Encode::Arabic::ArabTeX - Perl extension for multi-purpose processing of the ArabTeX notation of Arabic


NAME

Encode::Arabic::ArabTeX - Perl extension for multi-purpose processing of the ArabTeX notation of Arabic


REVISION

    $Revision: 1.34 $             $Date: 2004/08/22 20:42:10 $


SYNOPSIS

    use Encode::Arabic::ArabTeX;        # imports just like 'use Encode' would, plus extended options
    while ($line = <>) {                # maps the ArabTeX notation for Arabic into the Arabic script
        print encode 'utf8', decode 'arabtex', $line;       # 'arabtex' alias 'ArabTeX'
    }
    # ArabTeX lower ASCII transliteration <--> Arabic script in Perl's internal format
    $string = decode 'ArabTeX', $octets;
    $octets = encode 'ArabTeX', $string;
    Encode::Arabic::ArabTeX->encoder('dump' => '!./encoder.code');  # dump the encoder engine to file
    Encode::Arabic::ArabTeX->decoder('load');   # load the decoder engine from module's extra sources


DESCRIPTION

ArabTeX is an excellent extension to TeX/LaTeX designed for typesetting the right-to-left scripts of the Orient. It comes up with very intuitive and comprehensible lower ASCII transliterations, the expressive power of which is even better than that of the scripts.

Encode::Arabic::ArabTeX implements the rules needed for proper interpretation of the ArabTeX notation of Arabic.
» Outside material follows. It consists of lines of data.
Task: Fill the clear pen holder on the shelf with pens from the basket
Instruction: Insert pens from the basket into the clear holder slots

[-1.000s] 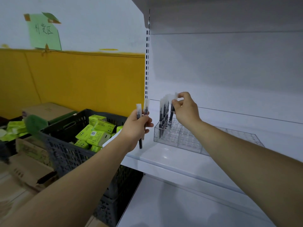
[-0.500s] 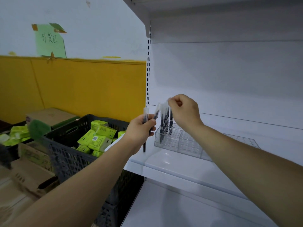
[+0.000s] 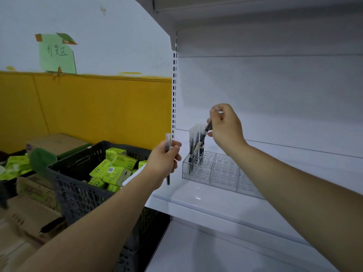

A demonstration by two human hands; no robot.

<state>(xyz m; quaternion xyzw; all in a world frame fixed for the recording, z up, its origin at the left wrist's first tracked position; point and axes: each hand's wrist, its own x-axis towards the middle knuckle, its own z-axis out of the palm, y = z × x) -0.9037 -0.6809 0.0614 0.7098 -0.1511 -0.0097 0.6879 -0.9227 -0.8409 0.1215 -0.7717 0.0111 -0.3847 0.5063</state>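
Observation:
A clear pen holder with a grid of holes sits on the white shelf. Several black pens with clear caps stand in its left end. My right hand is above them and pinches the top of one black pen, which hangs tilted over the holder's left end. My left hand is just left of the holder, at the shelf's edge, and grips a single upright black pen. The dark basket stands to the left, below my left forearm.
The basket holds several lime-green packs. Cardboard boxes and more green packs lie further left. A slotted shelf upright rises beside the holder. Another shelf board hangs above; a lower shelf sits below.
My right hand took one pen from my left hand and carried it up and right over the holder. My left hand went from two pens to one. The camera tilted upward.

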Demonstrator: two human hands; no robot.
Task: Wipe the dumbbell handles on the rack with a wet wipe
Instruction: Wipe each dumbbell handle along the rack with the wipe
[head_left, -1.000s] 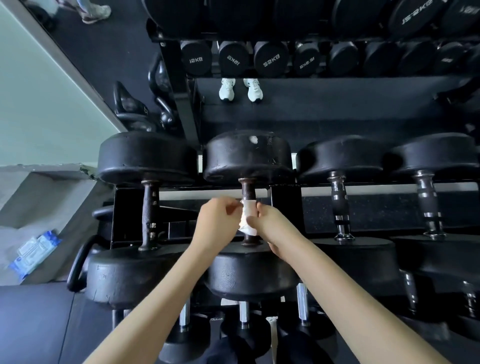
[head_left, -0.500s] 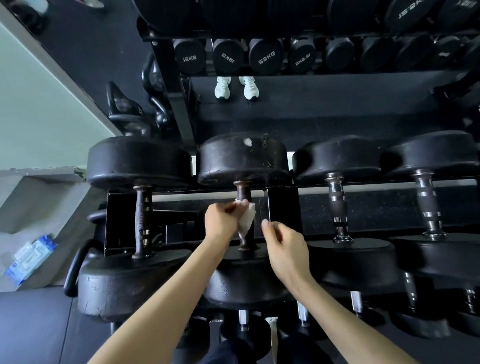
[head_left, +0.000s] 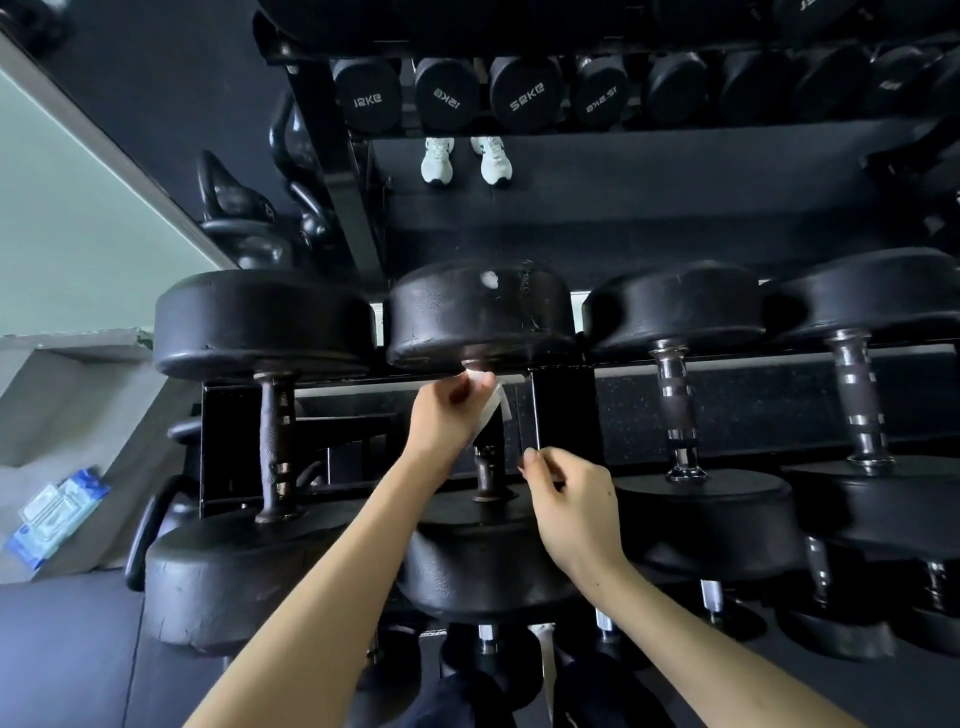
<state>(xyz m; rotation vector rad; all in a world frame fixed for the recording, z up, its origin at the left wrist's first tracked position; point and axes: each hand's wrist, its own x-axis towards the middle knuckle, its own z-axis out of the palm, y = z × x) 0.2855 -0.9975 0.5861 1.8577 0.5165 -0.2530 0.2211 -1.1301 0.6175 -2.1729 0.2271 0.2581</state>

The conversion ifself is done by Encode::Mapper, and the user interface is built on the Encode::Encoding module.

ENCODING BUSINESS

Since the ArabTeX notation is not a simple mapping to the graphemes of the Arabic script, encoding the script into the notation is ambiguous. Two different strings in the notation may correspond to identical strings in the script. Heuristics must be engaged to decide which of the representations is more appropriate.
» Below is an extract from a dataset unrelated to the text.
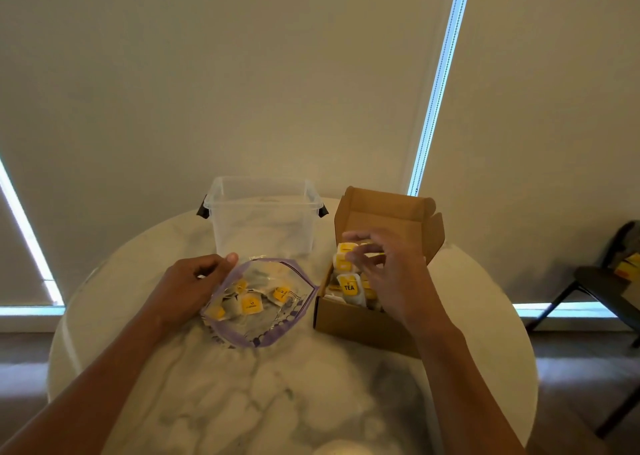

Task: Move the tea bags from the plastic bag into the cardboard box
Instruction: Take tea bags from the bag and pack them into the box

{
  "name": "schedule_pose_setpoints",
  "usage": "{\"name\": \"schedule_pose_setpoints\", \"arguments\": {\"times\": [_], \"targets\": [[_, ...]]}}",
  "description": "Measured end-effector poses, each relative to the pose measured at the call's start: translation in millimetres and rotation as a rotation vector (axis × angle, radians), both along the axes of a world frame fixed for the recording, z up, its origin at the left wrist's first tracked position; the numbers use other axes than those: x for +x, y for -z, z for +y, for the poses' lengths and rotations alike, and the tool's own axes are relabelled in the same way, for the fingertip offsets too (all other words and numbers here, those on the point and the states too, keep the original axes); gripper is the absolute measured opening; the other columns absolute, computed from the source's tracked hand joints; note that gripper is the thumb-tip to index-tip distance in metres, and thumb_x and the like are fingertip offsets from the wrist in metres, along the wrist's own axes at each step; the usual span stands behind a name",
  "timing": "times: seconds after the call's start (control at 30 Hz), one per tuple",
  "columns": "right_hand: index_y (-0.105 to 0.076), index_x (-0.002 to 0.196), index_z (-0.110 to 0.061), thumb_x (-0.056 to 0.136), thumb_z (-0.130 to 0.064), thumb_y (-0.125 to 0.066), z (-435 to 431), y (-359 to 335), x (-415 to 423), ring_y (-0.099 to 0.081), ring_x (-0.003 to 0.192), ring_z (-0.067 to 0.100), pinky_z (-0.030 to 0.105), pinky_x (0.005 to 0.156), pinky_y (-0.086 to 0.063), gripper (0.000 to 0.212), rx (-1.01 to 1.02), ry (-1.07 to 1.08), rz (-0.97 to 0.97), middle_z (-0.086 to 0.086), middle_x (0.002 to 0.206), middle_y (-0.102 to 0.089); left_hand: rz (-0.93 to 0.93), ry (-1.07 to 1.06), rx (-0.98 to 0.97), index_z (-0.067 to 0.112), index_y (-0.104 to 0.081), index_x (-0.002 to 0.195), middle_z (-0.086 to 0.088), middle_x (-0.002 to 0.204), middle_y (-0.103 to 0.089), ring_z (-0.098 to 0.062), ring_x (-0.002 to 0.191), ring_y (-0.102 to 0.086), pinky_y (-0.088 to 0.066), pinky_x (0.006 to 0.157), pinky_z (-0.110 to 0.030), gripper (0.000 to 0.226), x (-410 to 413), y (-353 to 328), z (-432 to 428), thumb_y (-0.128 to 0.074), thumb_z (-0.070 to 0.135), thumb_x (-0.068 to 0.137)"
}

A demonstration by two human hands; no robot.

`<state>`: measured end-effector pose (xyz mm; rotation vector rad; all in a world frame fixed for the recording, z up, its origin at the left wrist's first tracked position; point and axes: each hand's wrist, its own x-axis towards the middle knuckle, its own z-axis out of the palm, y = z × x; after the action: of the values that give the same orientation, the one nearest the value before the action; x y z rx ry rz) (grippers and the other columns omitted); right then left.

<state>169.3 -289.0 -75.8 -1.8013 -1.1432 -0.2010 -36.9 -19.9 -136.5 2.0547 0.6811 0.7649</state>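
A clear plastic bag (277,330) with a purple zip edge lies open on the round marble table (277,395). Several yellow-labelled tea bags (250,304) sit inside it. My left hand (192,286) grips the bag's left rim and holds the mouth open. To the right stands an open cardboard box (349,323) with its lid flap up. Several tea bags (349,288) stand upright in it. My right hand (388,274) hovers over the box, its fingertips pinching the top of a tea bag (346,248) at the box's far end.
An empty clear plastic tub (263,212) with black latches stands behind the bag at the table's far edge. A dark chair (599,281) sits at the right, off the table. Window blinds hang behind.
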Motion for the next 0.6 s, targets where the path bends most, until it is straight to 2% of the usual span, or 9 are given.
{"name": "schedule_pose_setpoints", "arguments": {"times": [0.13, 0.27, 0.37, 0.47, 0.6], "targets": [[-0.073, 0.118, -0.033, 0.097, -0.019, -0.074, 2, -6, -9, -0.065, 0.101, -0.008, 0.004, 0.077, -0.051, 0.025, 0.101, 0.018, -0.089, -0.022, 0.111, -0.069, 0.011, -0.006, 0.002, 0.029, -0.085, 0.096, 0.005, 0.086, -0.082, -0.025, 0.095, -0.078, -0.060, 0.089, -0.045, 0.052, 1, -1, 0, -0.056, 0.072, 0.100], [-0.077, 0.114, -0.024, 0.096, -0.024, -0.077, 14, -10, -40, -0.070, 0.094, 0.002, 0.012, 0.075, -0.056, 0.019, 0.130, -0.111, -0.128, -0.017, 0.108, -0.073, 0.038, -0.037, 0.036, 0.019, -0.082, 0.095, -0.003, 0.085, -0.079, -0.016, 0.078, -0.070, -0.060, 0.085, -0.045, 0.061, 2, -2, 1, -0.056, 0.074, 0.100], [-0.077, 0.113, -0.018, 0.095, -0.023, -0.079, 26, -8, -66, -0.070, 0.089, 0.006, 0.015, 0.073, -0.057, 0.018, 0.132, -0.244, -0.189, -0.011, 0.106, -0.073, 0.026, -0.031, 0.057, 0.015, -0.077, 0.089, -0.006, 0.076, -0.072, -0.010, 0.068, -0.057, -0.051, 0.071, -0.037, 0.062, 1, -2, -1, -0.056, 0.071, 0.102], [-0.076, 0.114, -0.022, 0.096, -0.028, -0.077, 38, 0, -86, -0.069, 0.087, 0.004, 0.018, 0.075, -0.058, 0.019, 0.013, -0.365, -0.237, -0.012, 0.106, -0.071, 0.007, -0.021, 0.062, 0.020, -0.063, 0.067, 0.007, 0.058, -0.051, -0.006, 0.060, -0.042, -0.038, 0.062, -0.031, 0.057, 1, -5, -5, -0.058, 0.063, 0.105], [-0.075, 0.118, -0.025, 0.098, -0.030, -0.071, 59, 19, -94, -0.066, 0.093, 0.004, 0.028, 0.084, -0.058, 0.021, -0.235, -0.403, -0.320, -0.012, 0.112, -0.070, 0.002, -0.010, 0.052, 0.019, -0.058, 0.065, 0.010, 0.059, -0.045, -0.009, 0.059, -0.039, -0.034, 0.060, -0.030, 0.059, 0, -5, -6, -0.059, 0.062, 0.106]]}}
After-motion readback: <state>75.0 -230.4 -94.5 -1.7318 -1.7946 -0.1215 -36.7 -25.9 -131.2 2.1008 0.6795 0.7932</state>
Together with this bottle-neck, encoding may not be perfectly invertible by the decode operation, due to over-generation or approximations in the encoding algorithm.

There are situations where conversion from the Arabic script to the ArabTeX notation is still convenient and useful. Imagine you need to edit the data, enhance it with vowels or other diacritical marks, produce phonetic transcripts and trim the typography of the script ... Do it in the ArabTeX notation, having an unrivalled control over your acts!

Nonetheless, encoding is not the very purpose for this module's existence ;)

DECODING BUSINESS

The module decodes the ArabTeX notation as defined in the User Manual Version 4.00 of March 11, 2004, ftp://ftp.informatik.uni-stuttgart.de/pub/arabtex/doc/arabdoc.pdf. The implementation uses three levels of Encode::Mapper engines to decode the notation:

Hamza writing
Hamza carriers are determined from the context in accordance with the Arabic orthographical conventions. The first level of mapping expands every <'> into the verbatim encoding of the relevant carrier. This level of processing can become optional, if people ever need to encode the hamza carriers explicitly.

Unlike in ArabTeX, interpretation of geminated hamza <''> is correct here. We have experimented with imaginable Arabic spellings of <ra''asa>, <ru''isa>, <tara''usuN> etc. on http://www.arabic-morphology.com/ to deduce the proper ones.

Grapheme generation
The core level includes most of the rules needed, and converts the ArabTeX notation to Arabic graphemes in Unicode. The engine recognizes all the consonants of Modern Standard Arabic, plus the following letters:
                    [ "|",           ""         ],              # ArabTeX's "invisible consonant"
                    [ "B",           "\x{0640}" ],              # ArabTeX's "consonantal ta.twil"
                    [ "T",           "\x{0629}" ],              # ta' marbu.ta
                    [ "p",           "\x{067E}" ],              # pa'
                    [ "v",           "\x{06A4}" ],              # va'
                    [ "g",           "\x{06AF}" ],              # gaf
                    [ "c",           "\x{0681}" ],              # .ha with hamza
                    [ "^c",          "\x{0686}" ],              # gim with three
                    [ ",c",          "\x{0685}" ],              # _ha with three
                    [ "^z",          "\x{0698}" ],              # zay with three
                    [ "^n",          "\x{06AD}" ],              # kaf with three
                    [ "^l",          "\x{06B5}" ],              # lam with a bow above
                    [ ".r",          "\x{0695}" ],              # ra' with a bow below

There are many nice features in the notation, like assimilation, gemination, hyphenation, all implemented here. Defective and historical writings of vowels are supported, too! Try yourself if your fonts can handle these ;)

Wasla and ligatures
Wasla is introduced if there is a preceding long or short vowel, and the blank space is one newline, one tabulator, or up to four single spaces. Optionally, diacritical marks in between laam and 'alif go after the latter letter, since most of the current systems rendering the Arabic script do not produce the desired ligatures if the two kinds of graphemes are not adjacent immediately.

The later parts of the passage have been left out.